Genre: Adventure, Casual
Developer: Artifex Mundi
Publisher: Artifex Mundi
Release Date: Jul 23, 2013
Available Platforms: Windows, Mac, Linux, Xbox One, iOS
Reviewed Platforms: Windows
Following the story of Nightmares from the Deep: The Cursed Heart, comes Nightmares from the Deep 2: The Siren’s Call, another adventure for Sarah Black to partake in, as her involvement with Davy Jones is far from over. Nightmares from the Deep 2: The Siren’s Call is an improvement not only for the genre but the series that shows that Artifex Mundi doesn’t rely on its laurels, and has made a beautiful-looking game that is rewarding to play.

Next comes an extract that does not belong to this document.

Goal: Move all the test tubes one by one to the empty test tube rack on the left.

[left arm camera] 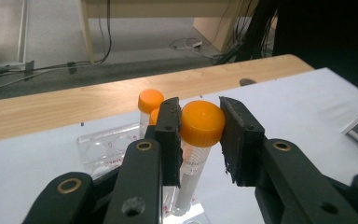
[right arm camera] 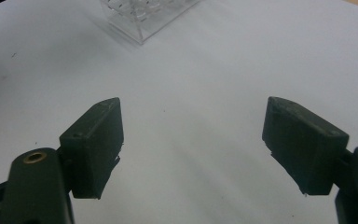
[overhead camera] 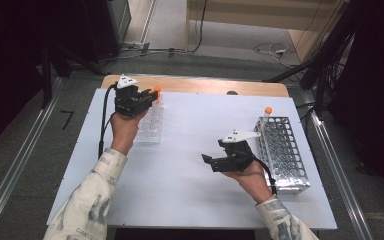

After rebuilding the museum in the Caribbean, Sarah Black finds herself unearthing a newfound treasure that brings her to Kingsmouth, and island ravaged by Davy Jones’ curse that turns humans into fish-people. Nightmares from the Deep 2: The Siren’s Call introduces you to Calliope, the one who can help put an end to this, but is quickly snatched away by the recently turned mayor, Mayor Murray. – Other people to talk to regularly
Nightmares from the Deep 2: The Siren’s Call is all about more. There’s more involved puzzles, perhaps too many sliding tile puzzles, but ones that initiate more activity. Every scene, whether just viewing or interacting with, are much more detailed and appropriate for 1080p monitors, and the cutscenes get a boost too. The game was released in 2013, but animations look better, and no more pixelation when watching them.
A complaint I had in my review of Nightmares from the Deep: The Cursed Heart, was that the map only told you were you were and where you had to go, backtracking had to be done manually. This time, any location on the map you’ve previously visited, you can teleport to. It is such a huge time-saver. While every scene created is great to look at, backtracking through all of it was always less than desired. This was a necessary and welcome change.
Whether you choose to play the hidden object games, or Mahjong, the game will require multiple playthroughs in order to get all of the achievements. By making the map system faster to flow through, it is a shorter game and thus easier to reply. When you buy the Steam version of the game, you again get the Collector’s Edition version which includes a bonus adventure, which is ancillary but actually concludes the story more solidly in getting Sarah Black home once more. And of course, after completing the core game, can replay puzzles, hidden object finds, or even download wallpaper containing the scenes from the game. The bonuses are really neat and are a treat for post-game completion.
Nightmares from the Deep 2: The Siren’s Call is a very tightly paced, and focused game that’s entertaining from start to finish. It does bears resemblance to the game prior but makes many improvements all along the way. It does require you have knowledge of the prior game, and it only benefits from having done so. Nightmares from the Deep 2: The Siren’s Call is only the second part in now a formed trilogy, and the improvements made here show that the best is yet to come.
Retails for: $9.99, Recommended Purchase Price: $9.99
A Steam code was provided by the publisher for review purposes.